Therapeutic implications

Treatment of CNO is based on personal experience, expert opinion, case reports, and small case series. Nonsteroidal anti-inflammatory drugs (NSAIDs) are generally used as first-line therapy [11, 14, 40,41,42,43,44,45]. Anti-inflammatory effects of NSAIDs are achieved through inhibition of cyclooxygenase enzymes. Recently, NSAIDs were demonstrated to exert variable suppressive effects on inflammasomes [46]. Efficacy of NSAIDs in CNO may therefore be explained by the involvement of pro-inflammatory monocytes in the pathophysiology of CNO that likely contribute to the generation and activation of osteoclasts. Prostaglandins are involved in osteoclast activation, and the inflammasome activation is a hallmark of pro-inflammatory monocytes in CNO [6]. As NSAIDs, corticosteroids suppress prostaglandin production, which is achieved through the inhibition of phospholipase A1. Furthermore, corticosteroids reduce the expression of NFκB-mediated pro-inflammatory cytokines, including IL-1, IL-6, and TNF-α [6]. Some authors report successful short-term use of corticosteroids in CNO, usually over a few weeks [6, 40].

Tumor necrosis factor α centrally contributes to bone inflammation in CNO. Thus, blockade of TNF-α appears a promising therapeutic intervention. Indeed, several small case series report induction of clinical and radiological remission in CNO in response to TNF blockade [6, 8, 11, 40, 47, 48].

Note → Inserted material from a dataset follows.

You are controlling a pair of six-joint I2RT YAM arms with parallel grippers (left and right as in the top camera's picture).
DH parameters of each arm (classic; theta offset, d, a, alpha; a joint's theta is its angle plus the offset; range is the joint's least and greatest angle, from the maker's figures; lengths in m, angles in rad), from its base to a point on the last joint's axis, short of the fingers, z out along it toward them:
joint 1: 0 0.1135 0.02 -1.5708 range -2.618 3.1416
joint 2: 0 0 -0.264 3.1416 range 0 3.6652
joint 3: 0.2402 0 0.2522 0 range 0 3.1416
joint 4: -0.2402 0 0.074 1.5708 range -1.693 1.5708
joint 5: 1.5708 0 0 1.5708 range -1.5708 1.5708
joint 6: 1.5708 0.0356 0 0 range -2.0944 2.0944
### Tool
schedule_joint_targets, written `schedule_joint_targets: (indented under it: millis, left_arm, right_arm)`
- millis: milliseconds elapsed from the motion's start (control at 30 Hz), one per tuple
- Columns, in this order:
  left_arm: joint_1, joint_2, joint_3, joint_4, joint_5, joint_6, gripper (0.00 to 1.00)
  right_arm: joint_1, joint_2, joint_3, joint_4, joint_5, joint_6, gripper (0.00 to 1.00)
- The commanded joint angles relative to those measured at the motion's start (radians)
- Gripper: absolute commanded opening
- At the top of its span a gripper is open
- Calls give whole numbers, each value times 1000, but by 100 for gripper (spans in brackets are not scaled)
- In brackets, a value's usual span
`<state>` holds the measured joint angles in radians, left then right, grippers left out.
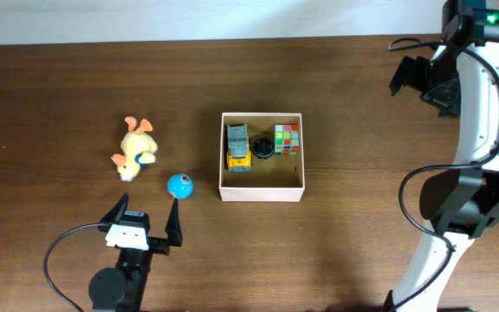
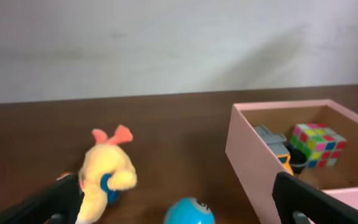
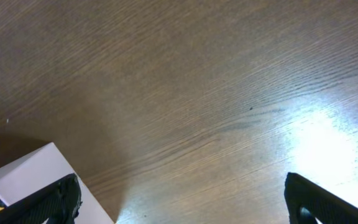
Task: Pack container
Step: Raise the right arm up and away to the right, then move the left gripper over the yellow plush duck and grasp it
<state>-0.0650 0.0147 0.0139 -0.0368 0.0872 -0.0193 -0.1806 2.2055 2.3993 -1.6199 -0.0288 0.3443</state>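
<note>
Overhead shows the square, white-walled cardboard container (image 1: 262,192) centred on the wood-grain desk (image 1: 59,104), the right wrist view only its corner; left gripper (image 2: 176,186) and right gripper (image 3: 180,186) fingers spread wide, empty.

In the overhead view you get soft, even light. The dark counter (image 1: 59,95) reads clearly, shadows under the toys are faint, and the wall (image 1: 189,17) at 12 o'clock is blown out white. A green lamp (image 1: 492,17) glows at 1 o'clock.

Your left wrist view is softer. The plush toy (image 2: 104,174) and blue ball (image 2: 188,213) near the lens are out of focus, the container (image 2: 250,158) takes a pinkish cast, and a diagonal shadow crosses the wall at 1 o'clock.

In your right wrist view, glare washes out the grain at 4 o'clock, and the counter dims toward 9 o'clock.
</note>
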Motion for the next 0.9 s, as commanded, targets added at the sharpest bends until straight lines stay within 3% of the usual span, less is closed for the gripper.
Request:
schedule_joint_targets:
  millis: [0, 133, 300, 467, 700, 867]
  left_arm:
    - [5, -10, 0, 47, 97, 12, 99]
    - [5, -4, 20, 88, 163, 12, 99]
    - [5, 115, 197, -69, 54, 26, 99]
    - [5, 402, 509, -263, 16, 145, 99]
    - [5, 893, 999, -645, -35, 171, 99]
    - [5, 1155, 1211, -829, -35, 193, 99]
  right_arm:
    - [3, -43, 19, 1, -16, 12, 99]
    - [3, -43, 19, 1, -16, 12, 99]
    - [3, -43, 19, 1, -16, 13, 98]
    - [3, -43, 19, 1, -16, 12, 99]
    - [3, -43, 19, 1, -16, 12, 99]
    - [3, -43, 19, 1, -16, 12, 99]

The bisphosphonate pamidronate inhibits osteoclast activity and exerts incompletely understood effects on inflammatory cytokine expression [6]. Pamidronate was reported to induce rapid and long-lasting remission in most CNO patients [6, 8, 49,50,51,52].

Provided the previously described overactivation of inflammasomes and increased IL-1 release from PBMCs and monocytes from CNO patients, surprisingly, few cases of anti-IL-1 treatment have been reported with mixed response and variable outcomes (Girschick H.J. et al., unpublished data). The potential explanation for the poor response may include low tissue concentrations and pathophysiological heterogeneity in CNO among others.

Conclusions

Dysregulated cytokine expression from monocytes centrally contributes to the inflammatory phenotype of CNO. Recent reports on genetic and molecular alterations in CNO patients indicate complex and variable immune pathology. Response to previously empiric treatment can now be explained, based on molecular patterns in immune cells from CNO patients.